02.04.2009

Der letzte Schrei

Von Matthias Heitmann

Mit dem öffentlichen Sterben von Jade Goody wurde nun auch der letzte Bereich menschlicher Existenz von der Unterhaltungsindustrie erobert. Viel bedenklicher als die offensichtliche Schamlosigkeit von Reality-TV-Produzenten ist jedoch der morbide Trend, das Leben als so sinnentleert anzusehen, dass der Tod als sinnstiftender Event erscheint.

Bis zu ihrem öffentlichen Ableben war Jade Goody hierzulande nahezu unbekannt. Seit sie 2002 in der britischen Version von „Big Brother“ erstmals in die Öffentlichkeit trat, waren Fernsehkameras ihre steten Wegbegleiter. Mit dem Bekanntwerden ihrer tödlichen Krankheit änderte sich jedoch die öffentliche Wahrnehmung des skandalträchtigen Fernsehstars schlagartig: Ihr öffentliches Leiden machte sie zu einer Person, deren Aussagen plötzlich ein moralisches Gewicht beigemessen wurde, das ihr vorher gänzlich fremd war. Ihr Tod geriet zur öffentlichen Inszenierung, und die Trauerfeier soll auf Großleinwänden übertragen werden.

Es ist bezeichnend für den geistigen und seelischen Zustand unserer Gesellschaft, dass die Bewertung eines Menschen immer weniger durch sein eigenes Handeln geprägt wird, sondern durch das, was ihm widerfährt. Diese moralische Erhöhung des Opferseins kennen wir bereits aus der öffentlichen Trauer um Lady Di von vor zwölf Jahren. Damals wie heute äußerten Politiker, Kommentatoren und Kirchenvertreter die Hoffnung, über das gemeinsame Trauern möge die Gesellschaft ihre Seele wiederfinden. Die Kommentatorin Libby Brooks spekulierte am 22. März in der britischen Tageszeitung The Guardian sogar, Großbritannien könne die Trauer um Goody zum Anlass nehmen, „über den Sinn des Lebens und die Liebe“ zu reflektieren.

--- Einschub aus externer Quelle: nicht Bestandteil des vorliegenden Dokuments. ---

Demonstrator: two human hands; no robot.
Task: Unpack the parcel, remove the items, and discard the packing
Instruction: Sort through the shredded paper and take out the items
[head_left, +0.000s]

Die Auswüchse von Reality-TV vermitteln uns, dass selbst die intimsten und schmerzhaftesten Aspekte menschlichen Lebens offensichtlich Stoff für Entertainment bieten. Für einige Zeit waren Sex und Pseudo-Intimität in den Big Brother-Containern ausreichend. Danach kam das öffentliche Bad in persönlichen Problemlagen hinzu: Krankheiten, Drogenabhängigkeiten, Überschuldung, Beziehungskonflikte, und Erziehungsprobleme eroberten die fernsehenden Wohnzimmer. Dass sich irgendwann auch das öffentliche Sterben dazu gesellen würde, war eigentlich nur eine Frage der Zeit.

Für diese Entwicklung die voyeuristischen Medien verantwortlich zu machen, mag naheliegen. Die viel grundlegendere Frage ist aber, warum unsere Kultur diejenigen, die Schicksalsschläge zu ertragen haben, dazu ermuntert, ihrem Leiden eine höhere Bedeutung beizumessen. Der Tod eines Menschen wird zu einer Geschichte, aus der wir alle unsere Lehren ziehen sollen. Wenn nicht mehr das Leben, sondern der Tod als sinnstiftendes Ereignis wahrgenommen wird, wenn Menschen deswegen zur moralischen Instanz werden, weil sich ihr Leben dem Ende zuneigt und davon ausgegangen wird, dass Gesellschaften sich nur noch in Trauer vereinen können, sagt dies viel aus über den Mangel an echter menschlicher Solidarität sowie über die Erwartungen, die wir an das Leben haben.